Many thanks to PhilipPeake for putting the time into this, also Skidog too.

First, some potentially useful links on Oregon trust law:

Article from Oregon State Bar Association: Living Revocable Trusts
ORS 130 - Oregon trust law: ORS 130

and another on using trusts for NFA purposes: Phoenix gun list

There are various ways that you can create the trust. Probably the easiest and safest is to get a lawyer to do it for you. However, this not only costs money, but finding a lawyer experienced in estate planning and NFA might be something of a challenge.
If there are such lawyers out there, letting people know of your experiences with them would probably be appreciated by many.

If you don't use a lawyer another option is simply to write up the trust yourself. Doing this is almost certainly a high-risk undertaking and not something I would recommend (unless you are a lawyer, of course).

The option most people choose is to use a piece of software created specifically for the purpose of generating legal documents, and more specifically estate planning documents. There are more than one of these software packages. I have looked at two.

The first is called WILLPower and came free with my tax software. Its a joint creation between H&R Block and Kiplinger. The second is WillMaker from Quicken/Nolo.

The big difference between the two (apart from the much better interface on WillMaker) is that WillMaker constrains what you can do to ensure that the generated documents are both legal and internally consistent. WILLPower allows more flexibility in that you can include some of your own wording (and thus screw up your trust, and yourself, if you are not careful what you are doing).

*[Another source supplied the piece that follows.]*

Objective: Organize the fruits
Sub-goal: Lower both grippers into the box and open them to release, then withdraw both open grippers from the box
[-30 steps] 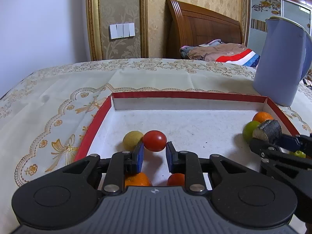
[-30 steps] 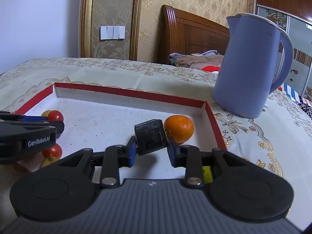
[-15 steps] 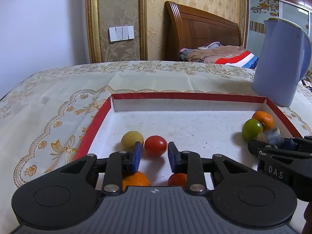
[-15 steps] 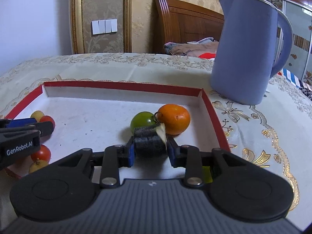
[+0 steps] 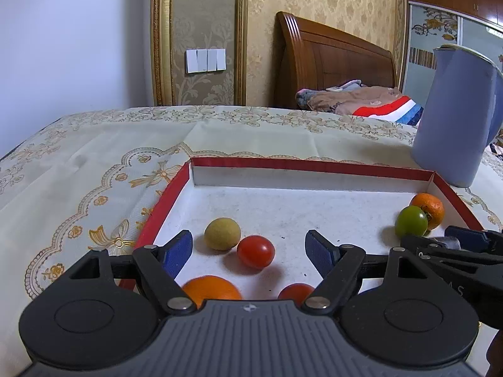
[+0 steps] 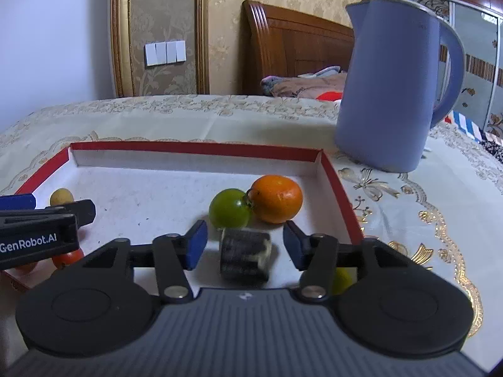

Given the fairly simple trust that we are considering here WillMaker is probably the better choice
if you want to do it yourself. Most people that have created NFA trusts seem to have used WillMaker to generate the trust documents.

In Oregon creating a trust is very easy and cheap. You simply produce the trust document and have the trustee(s) sign it in the presence of a notary public. That’s all there is to it. Once the trust exists legally, you can transfer possessions in and out of it as you wish. There are two types of items that can be placed in the trust, non-documented items (such as cash, your AR15 etc.) and documented items (such as your car, your house or NFA items). To transfer documented items you have to change the legal owner on the documentation to be the trust. So for existing NFA items you would have to do a transfer on a Form 4 and pay the $200 tax.
WillMaker lists items covered by the trust on a separate sheet (or sheets) of paper, entitled "Schedule A". When you transfer something into the trust, you add it to the list in Schedule A, print out the new Schedule A, destroy the old one, and put the new with the rest of the trust documents.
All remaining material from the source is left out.